Neha N. 2023 | BASIS Independent Silicon Valley
- Project Title: Leveraging Machine Learning NLP Techniques to Classify News as Real or Fake
- BASIS Independent Advisor: Rene Flood
- Internship Location: Cambridge University (Virtual)
- Onsite Mentor: Dr. Akbari
The truth is increasingly hard to discern in the world we know today. Extreme political polarization has become a result of twisted facts, inaccurate statistics, and the dramatization of events. My research is an effort to tackle the pressing issue of fake news on the internet. Fake news is misinformation that is released online under the guise of reliable news headlines.
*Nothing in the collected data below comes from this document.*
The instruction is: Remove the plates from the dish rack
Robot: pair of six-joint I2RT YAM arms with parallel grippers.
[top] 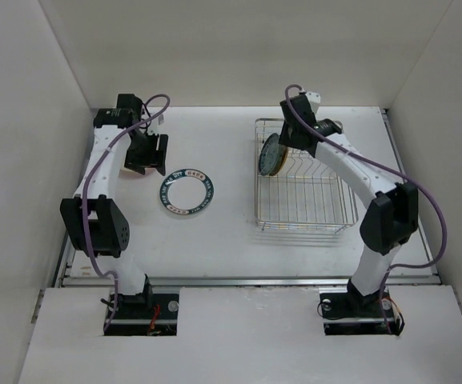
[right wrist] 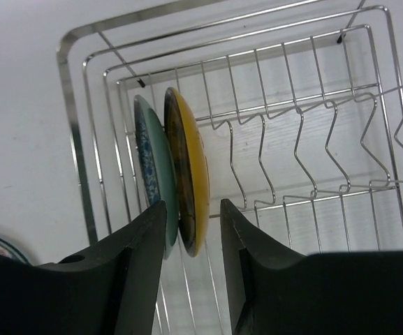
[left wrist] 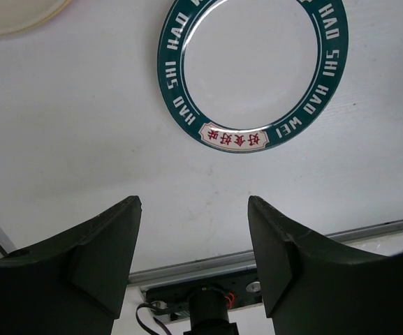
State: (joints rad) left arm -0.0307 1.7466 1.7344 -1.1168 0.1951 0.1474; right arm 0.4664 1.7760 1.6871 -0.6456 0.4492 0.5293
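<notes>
**Fig. — Unloading station, top and wrist views.** The white table [top: 239, 240] is walled on the left, right and far sides, with a metal rail along its near edge.

On its right half sits the wire dish rack [top: 307, 216], its raised rim standing clear of the right wall. Two plates stand on edge in the rack's far-left corner. The teal-blue patterned plate [right wrist: 152, 160] is nearest the left rim, and the orange-yellow plate [right wrist: 191, 181] stands just beside it on the right. From these plates the zigzag dividers [right wrist: 313, 153] run rightward.

On the left half a teal-rimmed white plate [top: 188, 190] lies flat, with bare table between it and the rack's left edge. The rim of a cream plate [left wrist: 12, 14] shows just beyond it in the left wrist view.

The right gripper [right wrist: 192, 204] reaches over the rack's far-left corner and straddles the lower rim of the orange-yellow plate. Its left finger [right wrist: 142, 265] overlaps the teal-blue plate and a thin gap shows at its right finger [right wrist: 246, 265]; whether it grips cannot be told.

The left gripper [left wrist: 194, 202] hangs above bare table just left of the teal-rimmed plate, jaws wide and holding nothing.
</notes>
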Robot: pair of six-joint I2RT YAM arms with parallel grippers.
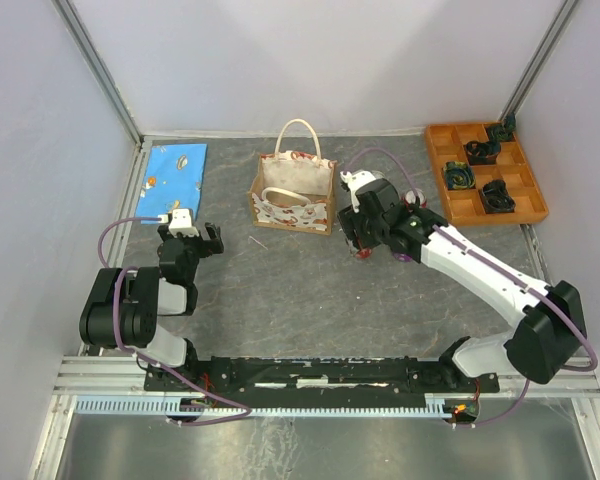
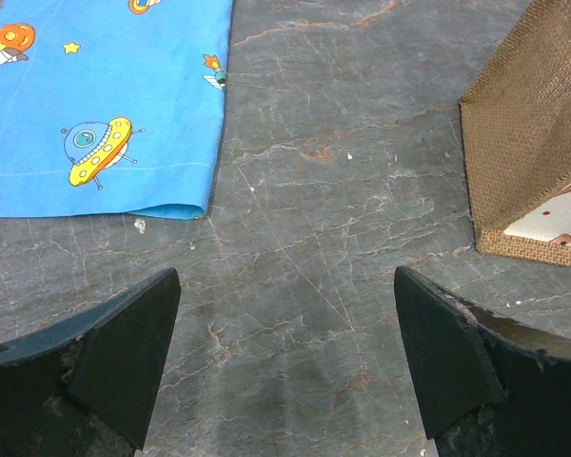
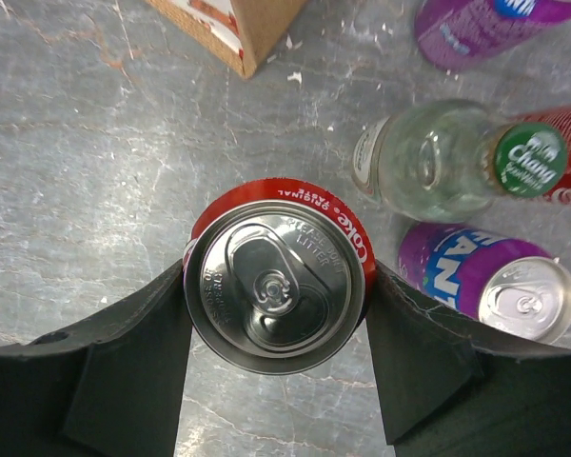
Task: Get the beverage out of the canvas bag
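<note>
since the right pincer (image 3: pixel 278 314) is clamped on the red cola can (image 3: pixel 271 281), just right of the canvas bag (image 1: pixel 292 195) and outside it, the set-down wants care: keep it upright, steer clear of the glass bottle (image 3: pixel 428 162) and purple can (image 3: pixel 485 281), and release only once it stands on the worktop (image 2: pixel 343 190). the left pincer (image 2: pixel 285 276) gapes, empty, left of the bag. whether the bag holds more cannot be told; the orange tray (image 1: pixel 467 206) carries dark items (image 1: pixel 480 152) in several compartments.

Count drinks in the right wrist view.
5: red can in the right gripper; clear bottle beside it; purple can lower right; purple bottle top right; red container at right edge. Others may be hidden.
</note>
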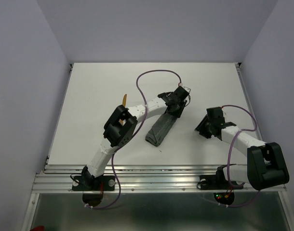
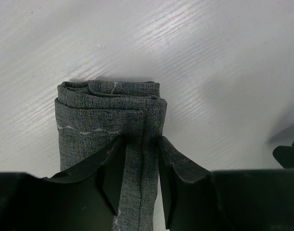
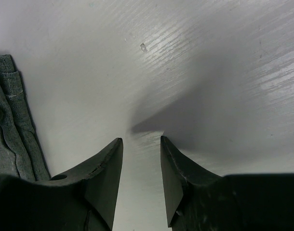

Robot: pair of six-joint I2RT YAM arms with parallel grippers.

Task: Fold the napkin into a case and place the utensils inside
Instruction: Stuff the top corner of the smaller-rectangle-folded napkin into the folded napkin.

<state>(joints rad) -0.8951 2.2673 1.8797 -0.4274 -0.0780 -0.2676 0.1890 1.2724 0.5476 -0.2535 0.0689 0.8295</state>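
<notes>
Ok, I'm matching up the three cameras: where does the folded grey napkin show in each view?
Top external: the folded napkin lies slanted, just right of the picture's centre.
Left wrist: centre-left, running from mid-frame down towards the bottom.
Right wrist: only a strip at the left edge.
Shared landmark: the white table beneath it in all three.

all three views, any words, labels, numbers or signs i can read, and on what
None: no text can be read in any view.
The napkin shows only a pale stitch line, no label.
The white table bears no print.
</notes>
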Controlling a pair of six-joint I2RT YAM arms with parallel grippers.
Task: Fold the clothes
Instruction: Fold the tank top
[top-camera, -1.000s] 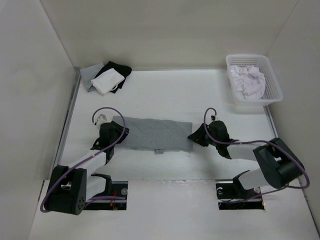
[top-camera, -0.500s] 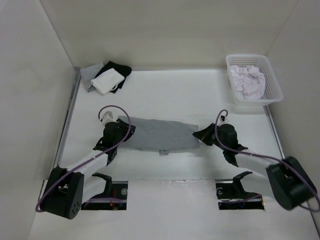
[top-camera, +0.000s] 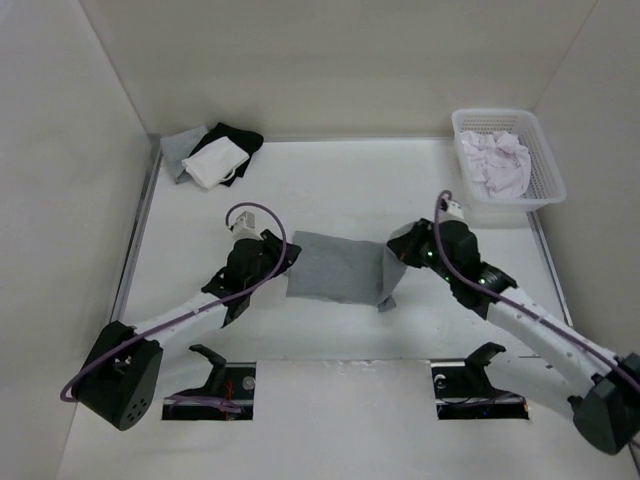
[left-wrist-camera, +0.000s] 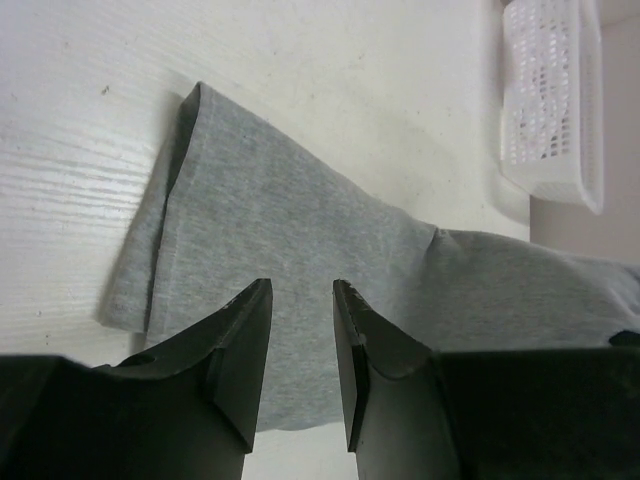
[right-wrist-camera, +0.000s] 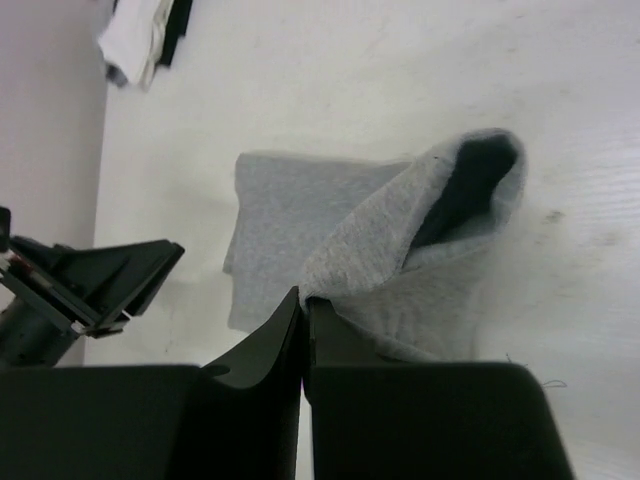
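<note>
The grey sleeveless top (top-camera: 335, 268) lies mid-table, bunched shorter than its full length. My right gripper (top-camera: 396, 252) is shut on the top's right end, which it holds raised off the table. In the right wrist view the fingertips (right-wrist-camera: 305, 293) pinch a cloth edge, and the lifted part arches into an open fold (right-wrist-camera: 470, 185). My left gripper (top-camera: 288, 257) hovers over the top's left end. Its fingers (left-wrist-camera: 300, 285) stand apart with nothing pinched; grey cloth (left-wrist-camera: 300, 220) and a strip of table show between them.
A white basket (top-camera: 548, 190) holding a white garment (top-camera: 495, 160) stands at the back right, also seen from the left wrist (left-wrist-camera: 555, 120). Small black, white and grey cloth pieces (top-camera: 212, 155) are piled at the back left corner. Walls close in on three sides.
Both arms have swung inward. The right gripper has shut on the top's right end and lifted it. The left gripper has moved right over the left end; the top now looks shorter.
</note>
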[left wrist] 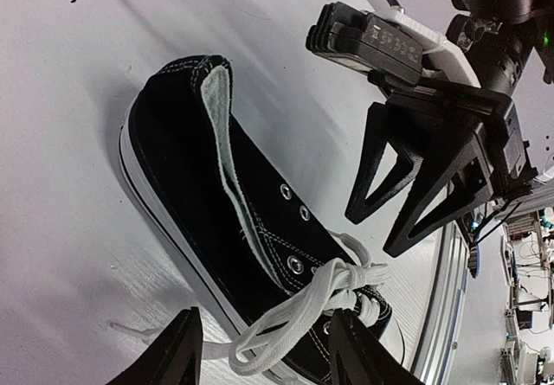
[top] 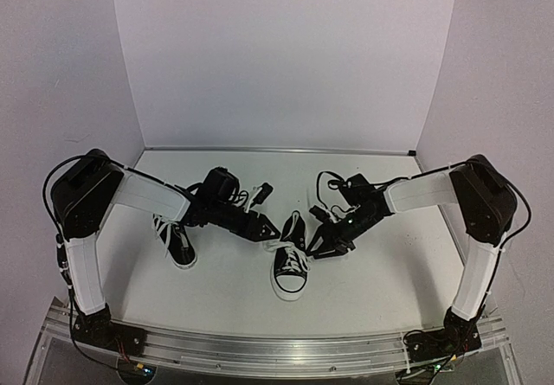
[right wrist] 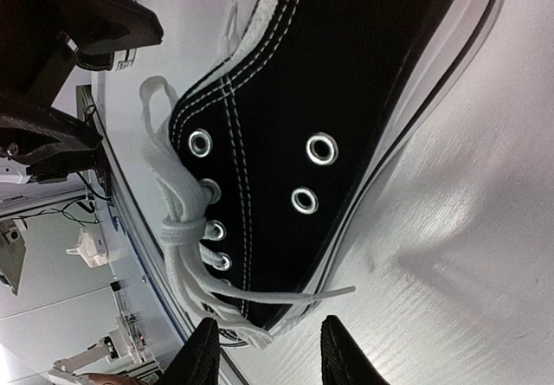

This can be misleading to targeted individuals who are exposed to false information, and can potentially sway public opinion to extremes. Thus, in this paper, I attempt to leverage Machine Learning to classify an article's headline text as true or fake news. With the help of Dr. Parsa Akbari of Cambridge University, I track two models, RoBERTa and LSTM-RNN, and compare their progress from their respective F1 Scores to reach a conclusion on which model is best suited for NLP analysis. Ultimately, my model can be implemented on search engines such as Google to flag websites as false if they contain misinformation, which can later be verified by an expert, in hopes of ensuring the validity of online content.